Plan early for business succession
The Hindu Business Line
Associate Director-Tax & Regulatory services
Ernst and Young
Family businesses are a key component in the world of business and make up more than 60 per cent of all companies in Europe and the Americas. India is no exception to this.
It is also usual in India to have extended family members. On many occasions even 2nd or 3rd generation members (NextGen) get into the family business. In certain cases, some family members may choose a path drastically different from the family business. This makes succession planning a complex but relevant task for the family head.
Apart from business itself, the succession plan needs to consider the personal wealth of the family. With globalisation and ease of making outbound investment, more and more personal and business wealth could reside outside India. Succession of such global wealth could be more complex considering varied rules governing inheritance and wealth in different countries. Failure to consider these levies may lead to erosion of wealth and even impact the ultimate disposition of wealth to NextGen.
WILLS AND HASSLES
While the traditional method of passing on wealth through a will has been in vogue, it has quite a few administrative hassles. Hence, mere reliance on will as a tool for succession planning is not advisable.

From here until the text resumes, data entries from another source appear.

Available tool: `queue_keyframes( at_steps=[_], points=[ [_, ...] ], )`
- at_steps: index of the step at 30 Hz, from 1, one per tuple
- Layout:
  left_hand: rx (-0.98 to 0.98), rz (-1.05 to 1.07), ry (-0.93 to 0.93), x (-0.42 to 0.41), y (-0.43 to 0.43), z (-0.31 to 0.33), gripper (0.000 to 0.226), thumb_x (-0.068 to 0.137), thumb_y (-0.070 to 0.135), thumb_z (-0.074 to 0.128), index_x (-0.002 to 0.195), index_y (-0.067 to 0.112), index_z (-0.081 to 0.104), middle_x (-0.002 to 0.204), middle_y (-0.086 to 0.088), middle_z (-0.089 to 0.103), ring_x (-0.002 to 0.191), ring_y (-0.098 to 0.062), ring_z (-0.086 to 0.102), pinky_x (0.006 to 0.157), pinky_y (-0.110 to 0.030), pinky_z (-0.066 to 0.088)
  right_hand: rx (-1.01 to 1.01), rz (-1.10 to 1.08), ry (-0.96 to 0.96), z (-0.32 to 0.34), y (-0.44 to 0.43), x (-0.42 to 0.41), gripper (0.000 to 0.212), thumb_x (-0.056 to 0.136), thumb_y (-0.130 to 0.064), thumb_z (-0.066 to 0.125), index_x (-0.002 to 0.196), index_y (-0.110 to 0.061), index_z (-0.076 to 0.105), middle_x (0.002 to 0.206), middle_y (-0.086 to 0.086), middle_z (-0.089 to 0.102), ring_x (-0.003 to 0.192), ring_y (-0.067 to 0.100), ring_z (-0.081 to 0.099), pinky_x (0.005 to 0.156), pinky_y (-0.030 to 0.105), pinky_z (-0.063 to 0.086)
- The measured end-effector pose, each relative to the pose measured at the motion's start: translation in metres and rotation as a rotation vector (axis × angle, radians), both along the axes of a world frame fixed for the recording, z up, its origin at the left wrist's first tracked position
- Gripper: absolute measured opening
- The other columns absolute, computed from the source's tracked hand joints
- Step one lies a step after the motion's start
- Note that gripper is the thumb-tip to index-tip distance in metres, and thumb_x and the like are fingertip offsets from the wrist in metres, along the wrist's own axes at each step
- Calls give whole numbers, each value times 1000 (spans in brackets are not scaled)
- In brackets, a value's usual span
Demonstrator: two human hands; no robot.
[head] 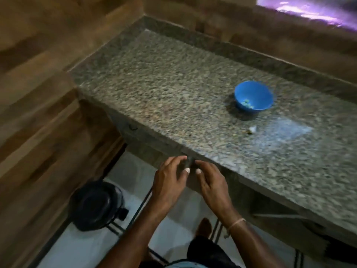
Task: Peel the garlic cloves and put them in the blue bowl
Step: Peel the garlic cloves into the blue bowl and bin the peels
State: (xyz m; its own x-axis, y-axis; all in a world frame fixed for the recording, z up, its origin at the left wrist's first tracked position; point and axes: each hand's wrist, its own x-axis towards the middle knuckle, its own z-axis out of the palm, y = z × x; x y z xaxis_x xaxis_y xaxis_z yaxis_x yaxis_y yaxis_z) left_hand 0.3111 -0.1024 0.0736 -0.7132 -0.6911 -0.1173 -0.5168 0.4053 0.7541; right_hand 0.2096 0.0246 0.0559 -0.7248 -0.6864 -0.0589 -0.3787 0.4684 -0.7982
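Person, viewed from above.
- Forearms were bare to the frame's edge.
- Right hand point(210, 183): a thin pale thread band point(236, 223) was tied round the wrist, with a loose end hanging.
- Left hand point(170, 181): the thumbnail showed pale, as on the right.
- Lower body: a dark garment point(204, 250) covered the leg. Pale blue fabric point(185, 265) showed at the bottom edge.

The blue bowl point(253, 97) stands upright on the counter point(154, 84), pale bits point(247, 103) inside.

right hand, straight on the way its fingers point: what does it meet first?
Likely the front edge of the counter, just ahead of the right hand. Depth is unclear; if the hand is above the slab, the way looks free. The bowl sits right of that line.
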Motion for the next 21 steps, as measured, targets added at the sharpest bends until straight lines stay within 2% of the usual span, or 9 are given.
queue_keyframes(
  at_steps=[2,7,11,14,17,21],
  points=[
    [6,-57,22,-45,17,3,38,99,27,67,137,26,64,138,5,62,129,-16,57,107,-38,49,-6,-66,13,1,22,-38,30,107,-30,56,135,-26,65,131,-10,63,121,6,59,102,32,51],
    [8,-164,21,-131,45,1,37,99,30,67,136,27,65,137,6,63,129,-13,56,106,-36,49,-10,-190,-8,1,62,-115,31,108,-33,56,137,-26,63,132,-9,63,121,13,60,99,38,52],
    [-26,-166,-31,-183,45,-8,30,96,32,71,126,31,69,129,9,69,120,-13,62,95,-32,52,50,-245,3,-5,75,-160,34,108,-33,56,140,-24,62,136,-5,62,122,13,59,98,36,52],
    [-86,-172,-77,-219,29,-22,26,94,32,74,119,30,71,120,9,72,106,-14,66,81,-30,53,124,-301,33,-18,76,-193,37,105,-32,61,140,-23,60,135,-1,62,124,18,59,97,37,52],
    [-150,-237,-124,-253,11,-41,27,92,28,76,118,25,72,115,5,71,103,-18,64,80,-31,51,268,-341,70,-27,70,-226,47,101,-32,68,145,-21,55,140,5,56,128,24,51,97,36,48],
    [-173,-353,-147,-272,0,-62,19,91,26,78,106,30,68,105,8,65,98,-17,62,73,-34,53,466,-383,98,-31,62,-253,65,95,-35,74,151,-18,46,146,10,48,131,32,45,104,47,45]
  ],
)
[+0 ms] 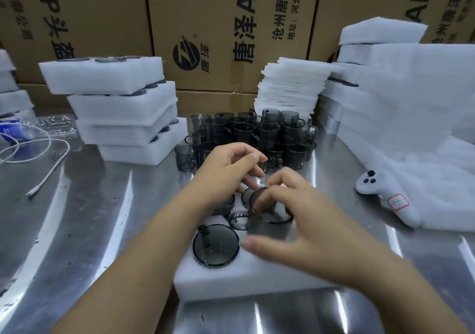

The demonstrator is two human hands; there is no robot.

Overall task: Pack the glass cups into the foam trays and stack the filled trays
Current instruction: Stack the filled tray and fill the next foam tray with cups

Self-sustaining, professionally managed structures which offer flexibility for investing onshore and offshore, that allow exercise of control over the assets and also help in providing requisite liquidity, have been preferred by HNIs wanting to pass on the baton to the NextGen.
While partnership firms, limited liability partnerships (LLP), holding companies are commonly used holding vehicles for succession planning, the one that is increasingly finding favour with HNIs is private family trust. Accordingly, interposing a combination of Trust and LLP/ firm/ holding company in the group holding structure could assist in achieving the desired objectives of succession planning.
Typically the Trust consists of Settlor, Trustee (person appointed by the Testator to administer the Trust), Beneficiary (person for whose benefit the Trust is created) and Trust property (subject matter of Trust which could be movable/ immovable property). A Trust could be settled as a Discretionary Trust, wherein the Trustee has discretion to distribute the income/corpus of the Trust or as a Specific Trust, wherein the Settlor pre-fixes the entitlement of the beneficiaries.
A Trust could also help to ensure that all the family members are treated fairly, regardless of the dynamics of the family business, assuming the same is structured appropriately.
For example, a trust deed could provide for separate financial provision for heirs who do not work in the business, or for a minor’s education, daughter’s wedding, medical expenses of a dependent.
A Trust could also assume the role of ‘Family Office’ to advise the NextGen in their new venture or running the existing business operations.
While Trust structure may serve as a viable tool for succession planning if planned appropriately, another important aspect to delve into would be mechanics for migrating to the Trust structure and consequential transaction costs such as income-tax, stamp duty, inheritance tax, as applicable and regulatory implications such as compliance with SEBI takeover code, Foreign Exchange regulations.
To summarise, a holistic approach to estate planning is necessary.
The most important thing that families can do is plan early for the right solution thereby ensuring a smooth transition.